How long senders cache the policy. RFC 8461 minimum is 86400s (1 day). 7 days is the common pick.

Step 1 - DNS TXT record

Name
_mta-sts.example.com
Type
TXT
Value
v=STSv1; id=20260514

id= is just a version label - bump it (e.g. add a time suffix) whenever the policy file changes so senders invalidate their cache.

Step 2 - policy file

Host this file at:

https://mta-sts.example.com/.well-known/mta-sts.txt
version: STSv1
mode: testing
mx: *.mail.protection.outlook.com
mx: aspmx.l.google.com
mx: alt1.aspmx.l.google.com
max_age: 604800

HTTPS requirements: the policy URL must be served over HTTPS with a valid (non-expired, non-self-signed) certificate chained to a public CA. The hostname mta-sts.<domain> needs a CNAME or A record pointing at wherever you host the file.

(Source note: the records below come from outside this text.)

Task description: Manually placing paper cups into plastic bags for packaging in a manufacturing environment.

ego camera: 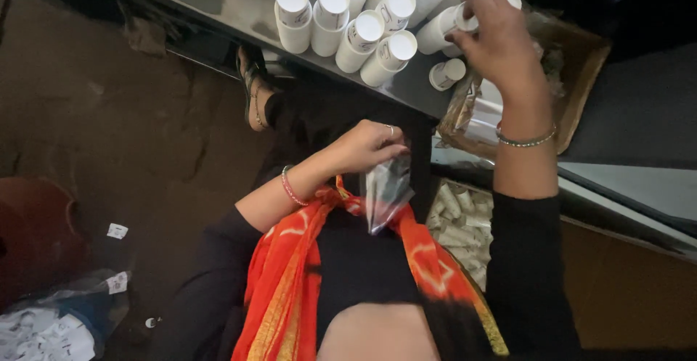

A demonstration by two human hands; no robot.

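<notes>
Pinched tight in my left hand (367, 145) is a small clear plastic bag (385, 198); that grip is clenched on the bag's top edge, w/ the bag hanging down in front of my chest, over my orange scarf (287, 274). Ring on one finger, pink-red bangle (290, 185) at that wrist. My right hand (497, 42) is up at the tabletop (239, 2), fingers wrapped round one white paper cup (443, 31) lying on its side at the right end of the bunch, so that grip is grasping the cup. Green beaded bracelet (526, 140) on the right wrist, black sleeve below it.

Rest of the white cups (348, 16) lie packed together on the dark grey tabletop, rims toward me, approx. two rows, touching each other. One shorter cup (446, 73) sits apart, near the tabletop edge, just under my right hand. Behind/right of my hand is a brown cardboard box (581, 71) w/ crinkly clear wrap (465, 107) in it; can't tell what else it holds.

Below the tabletop, betw. my arms, a pile of more white cups (461, 227) lies lower down. My foot in a sandal (254, 85) shows on the brown floor (109, 114) under the tabletop edge. Bottom left: crumpled white papers & plastic (51, 332), next to a dark red rounded thing (33, 230), blurred.
</notes>
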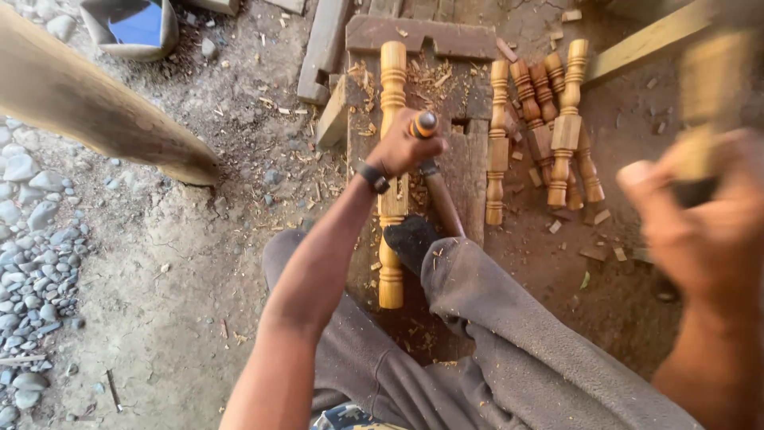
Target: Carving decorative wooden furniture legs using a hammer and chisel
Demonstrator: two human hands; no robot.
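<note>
Fingers (404, 151) of left hand (402, 150) were clenched round a chisel (434, 179), orange-and-black handle end up, shaft angled down toward the turned wooden spindle (391, 175). Spindle lay lengthwise on a rough plank block (469, 159) on the dirt floor (199, 263), pinned by a dark-socked foot (410, 241); grey trouser leg (509, 334) ran down from it. Right hand (692, 223) was raised near the camera, blurred, wrapped round a pale wooden mallet (708, 95); grip looked closed but blur hid finger detail. Step in hand, by my read: chiselling a cut into the square section of the spindle, mallet up mid-swing. Next move would call for a square hit on the handle end with the chisel edge kept on its line and the foot holding the work steady. Shavings (434, 80) littered the block. Pile of finished spindles (549, 119) lay just right of it, a pale plank (652, 40) beyond them. Thick log (95, 103) crossed upper left, grey pebbles (32, 263) along the left edge. Only container: grey tub with blue inside (135, 24), top left; no labels or signs visible.
</note>
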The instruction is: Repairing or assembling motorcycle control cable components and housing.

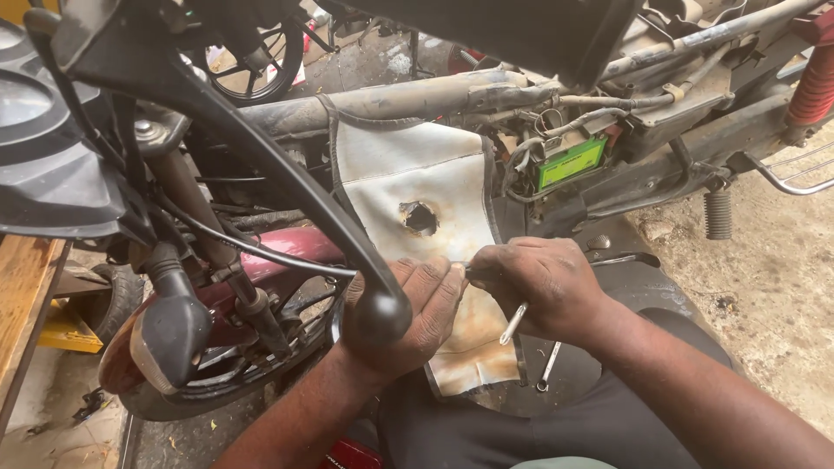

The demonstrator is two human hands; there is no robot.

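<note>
Two hands on one white cover (408,174): right hand (539,287) grips one wrench (512,323), left hand (417,313) lies flat.

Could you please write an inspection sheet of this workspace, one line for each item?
Surface: dusty concrete floor.
Job's things: stained white cover with a burnt hole, hung over the motorcycle frame; metal wrench.
Clutter: second wrench below.
Grippers: left hand rests on the cover; right hand grips the metal wrench.
Cables: black cable; wiring by green battery.
Surroundings: brake lever, wooden bench.
</note>
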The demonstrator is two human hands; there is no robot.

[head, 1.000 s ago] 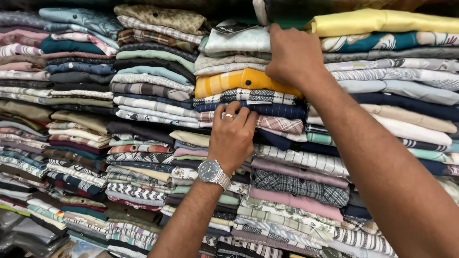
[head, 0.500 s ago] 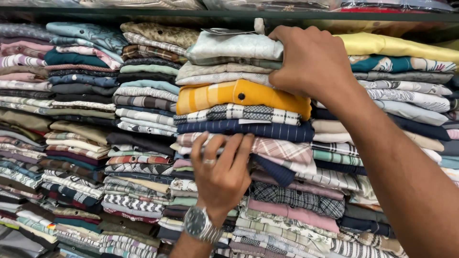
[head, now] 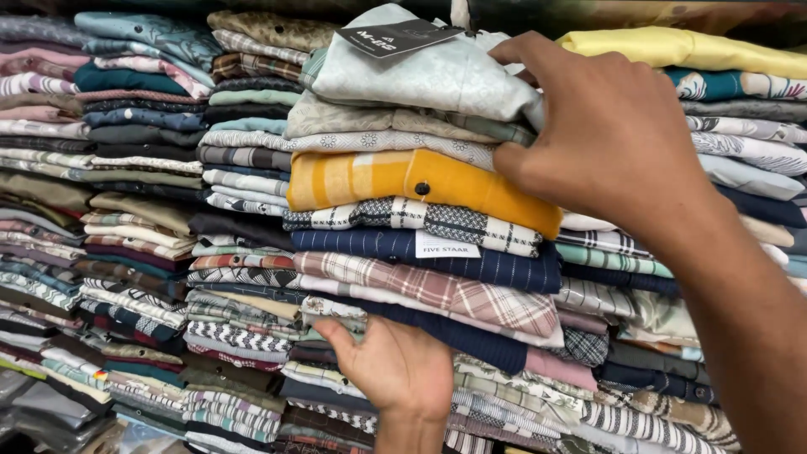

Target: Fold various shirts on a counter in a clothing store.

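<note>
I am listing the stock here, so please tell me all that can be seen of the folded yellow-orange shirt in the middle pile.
The yellow-orange shirt is folded flat, of soft woven cloth, with paler checked bands toward its left end and one dark button on the front fold. It lies level in a pile being drawn out from the shelf, under a pale floral-print shirt and upon a black-and-white checked shirt. Its right end passes behind the right hand.
</note>
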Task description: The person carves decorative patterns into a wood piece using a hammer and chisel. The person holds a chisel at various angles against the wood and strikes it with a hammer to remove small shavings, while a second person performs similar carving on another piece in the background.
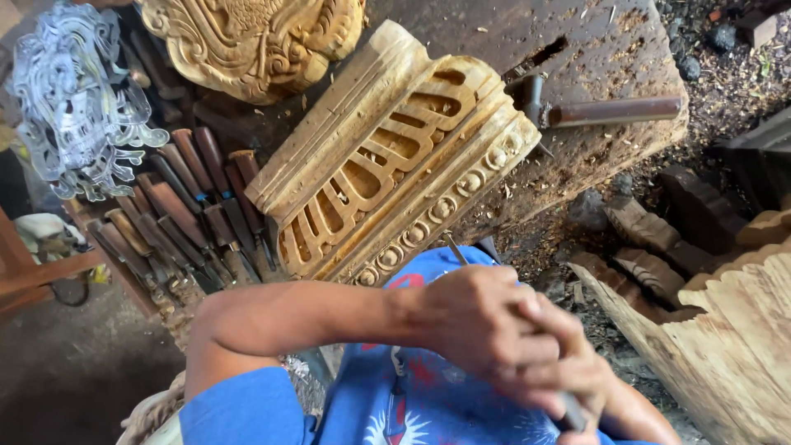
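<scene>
A pale carved wooden panel (395, 156) with open slots and a row of round beads leans tilted on a rough work block (593, 49). My left hand (482, 330) reaches across my blue shirt and is closed around a thin metal chisel (454, 248). My right hand (589, 379) sits just beneath it and grips the same tool lower down, near its handle end. The chisel's tip lies at the panel's lower beaded edge; whether it touches the wood is unclear.
Several wooden-handled chisels (189, 214) lie in a row left of the panel. A carved round ornament (255, 41) and a silvery cut-out pattern (74, 107) are at the upper left. A hammer (610, 111) rests on the block. Rough wood pieces (725, 338) stand at the right.
</scene>
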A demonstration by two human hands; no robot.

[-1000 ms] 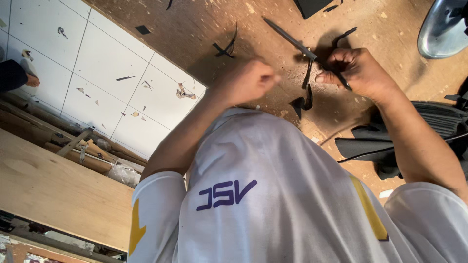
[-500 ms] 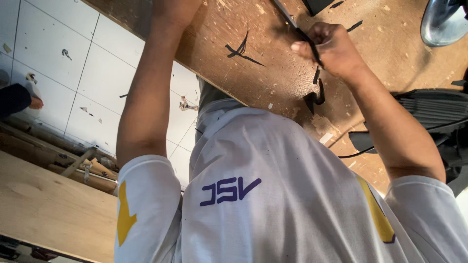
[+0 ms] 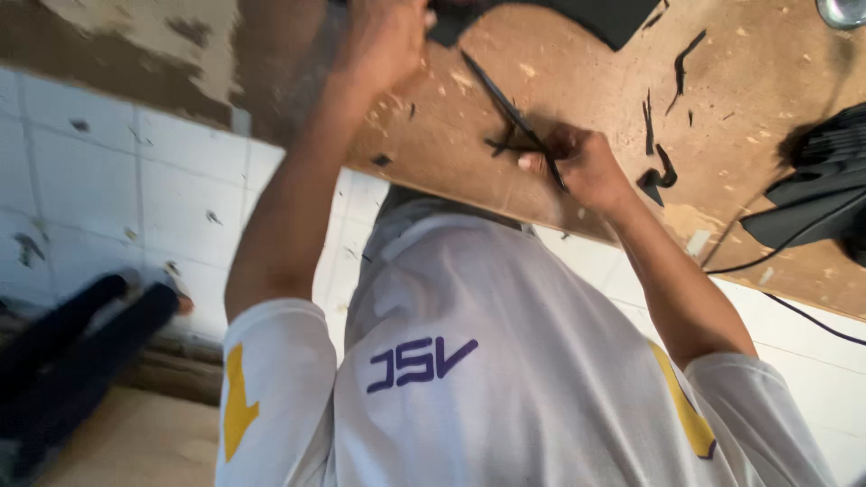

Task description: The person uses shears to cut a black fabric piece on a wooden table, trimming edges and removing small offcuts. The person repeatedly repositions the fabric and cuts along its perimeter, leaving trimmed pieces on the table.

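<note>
**A:** Since the view is upside down, here's how I read it: the right hand is curled shut around the handles of a pair of black scissors, with the blades lying low over the wooden worktop and pointing toward the left hand.

**B:** And that left hand? Holding anything?

**A:** It's bunched up at the top edge of the frame, right beside a black sheet. Fingers look closed, but I can't tell if it's pinching the sheet or just pressing on the board.

**B:** How would that black stuff handle, you reckon?

**A:** Going by the offcuts curling on the board near the right hand, I'd guess thin, light and floppy, like rubber or leather. Probably best taken at an edge close to the cut so it doesn't sag. The scissors look stiff, and the grip on the handles seems right.

**B:** Anything else around?

**A:** A black cable trails off the board edge, over a tiled floor.
</note>
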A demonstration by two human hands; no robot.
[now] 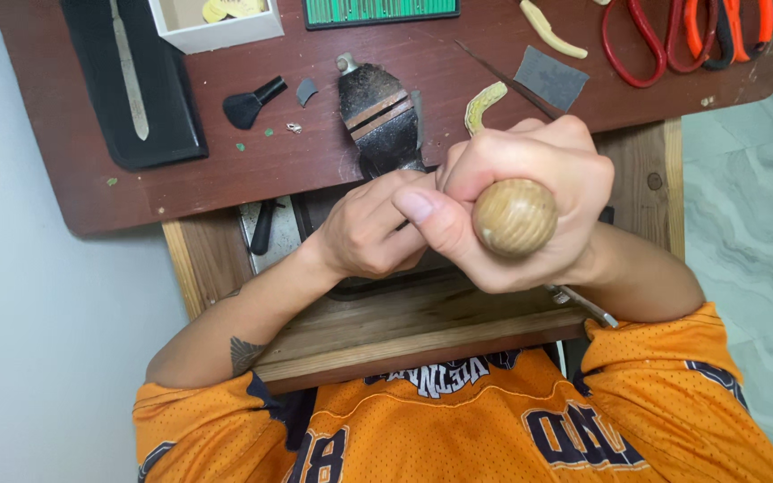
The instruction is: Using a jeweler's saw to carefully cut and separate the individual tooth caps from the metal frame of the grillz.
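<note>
Right hand [530,201] is wrapped tight round a tool's round wooden knob [514,217], working close by the vise [381,116] on the desk [252,165]. Left hand [370,224] is curled shut beside it; what it pinches is hidden. Carving looks midway, pale pieces [482,103] lying unfinished.

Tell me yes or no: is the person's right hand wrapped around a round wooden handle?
Yes: the right hand grips a round wooden handle, with the left hand pressed beside it.

A reddish-brown desk [225,170] carries a small black vise [379,116]. Left of the vise lies a black tray [149,116]; right of it, red-handled scissors [641,45] and grey sandpaper [552,78].
</note>
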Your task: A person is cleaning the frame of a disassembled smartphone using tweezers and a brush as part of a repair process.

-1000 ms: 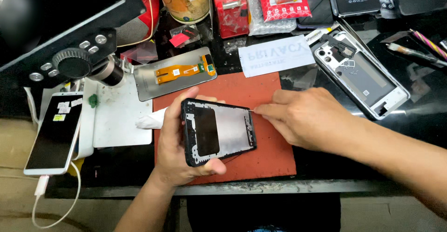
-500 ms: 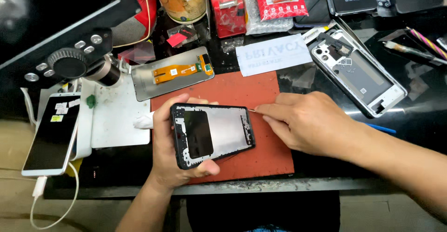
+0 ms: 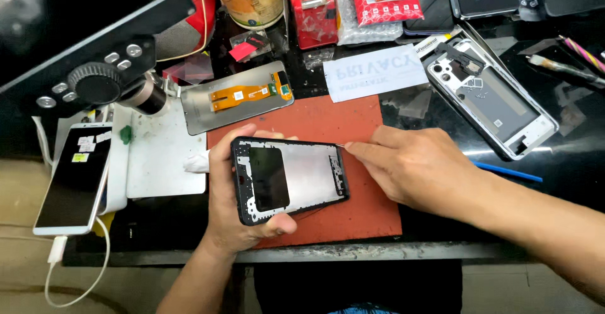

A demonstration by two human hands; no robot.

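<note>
Your workspace rests on a black glossy bench top, on which lies a flat rust-red rubber work mat; above the mat sit a grey metal-backed display panel with an orange flex cable and, to your right, an opened white phone rear housing, while a white slab phone on a charging cable lies at the left beside the black microscope head with its knurled knob. Over the near half of the mat, lifted clear of it, you hold the black plastic phone mid-frame with its bare silver metal plate. Your left hand is clamped on this frame, fingers curled over the far edge and thumb pressing the near edge. Your right hand has its fingertips pinched together on a thin metal pointed tool, its tip meeting the frame's upper right corner; most of the tool is hidden, so its kind cannot be told. Judged by its build, the frame is light, thin and stiff yet easily bent, with smooth, slippery faces; grip it by the long edges, not the plate.
</note>
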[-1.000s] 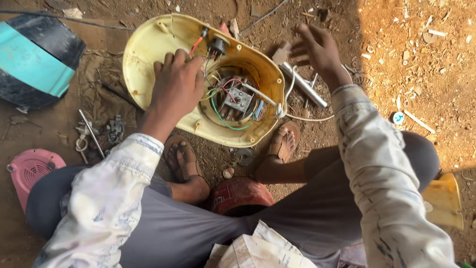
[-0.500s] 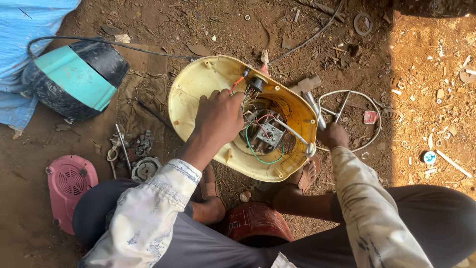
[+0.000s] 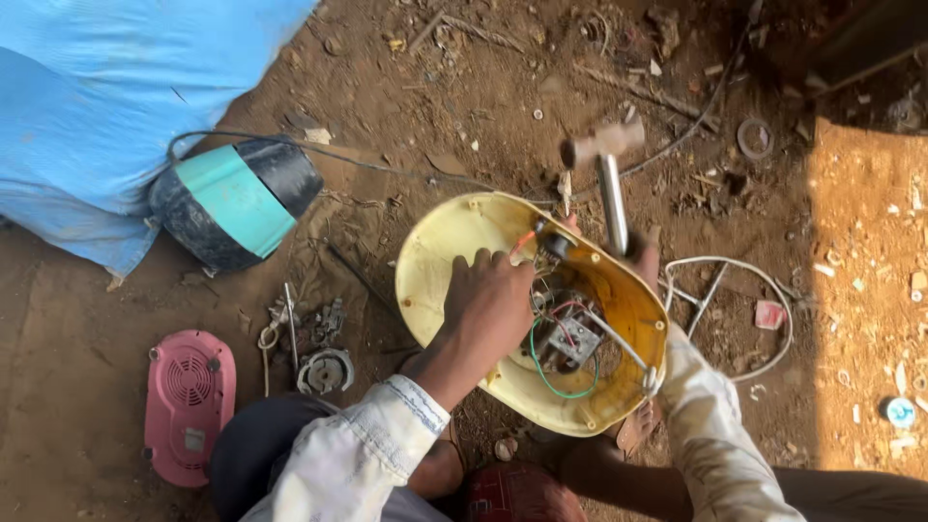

Rollout cadence: start at testing, pair with a TLS-RPT record so failures get reported, watch for two weeks, then flip to enforce once TLS-RPT shows zero failures. Never go straight from no-policy to enforce in one step.

Verify after publishing: the MTA-STS checker resolves the DNS record, fetches the policy file, and validates both in one shot.

What this tool checks

What MTA-STS does: declares to other mail servers that mail destined for your domain MUST be delivered over TLS to one of a published list of MX hosts. Stops downgrade attacks where a network adversary strips STARTTLS off the SMTP conversation, OR delivers your mail to a man-in-the-middle MX. Receiving servers cache your policy and refuse to deliver to non-matching MX hosts or unencrypted connections for the policy lifetime.

Why two artifacts:the DNS TXT record is the discovery signal - it tells senders "there is a policy, version id X." The actual policy is the file served over HTTPS at the well-known location; that's what receivers fetch, parse, and cache. Splitting it this way means policy changes propagate via TTL of the small DNS record + a fresh HTTPS fetch, not by re-publishing DNS every time you change an MX host.

Pair with TLS-RPT. MTA-STS in enforce mode without TLS-RPT means the first time a sender fails delivery you have no way to know. With TLS-RPT, receivers send daily aggregate reports of TLS failures to your nominated address. Always publish both - generate the TLS-RPT record with /tls-rpt-generator and ship them together.

Frequently asked questions

Where do I host the policy file?

Anywhere that serves HTTPS at https://mta-sts.<domain>/.well-known/mta-sts.txt. Common options: a static-site host (Cloudflare Pages, Netlify, Vercel) with a CNAME from mta-sts.<domain>, or a path rewrite on your existing web server. The cert needs to be valid (publicly trusted CA, hostname matches), or receivers refuse the fetch.

Can I host the policy file on the same domain as my main site?

No. The spec requires the mta-sts subdomain specifically. This lets you put MTA-STS policy on a CDN distinct from the rest of your infrastructure, and it scopes the cert requirements narrowly.

What happens if my MX changes after I publish?

Senders honour the cached policy for max_age. If the new MX isn't in the cached policy and you're in enforce mode, senders reject delivery. Plan MX changes by: 1) publish a new policy listing BOTH old and new MX hosts AND bump the DNS id= tag; 2) wait at least max_age; 3) confirm via TLS-RPT that everyone's pulled the new policy; 4) cut traffic to the new MX; 5) republish without the old host. Or set a short max_age (1 day) if you expect to change MXes often.

Testing vs enforce mode - what's the practical difference?

In testing mode, receivers do the TLS dance and send TLS-RPT reports of any failures, but still deliver the mail. In enforce mode, TLS or MX-match failures cause the receiver to defer or reject the message entirely. Always start with testing for at least one week per max_age window to verify the policy is correct against real senders.

Is MTA-STS required for DMARC compliance?

No - DMARC and MTA-STS solve different problems. DMARC defends against forged From: addresses; MTA-STS defends against transport-layer downgrade. Most domains should have both, but they are independent.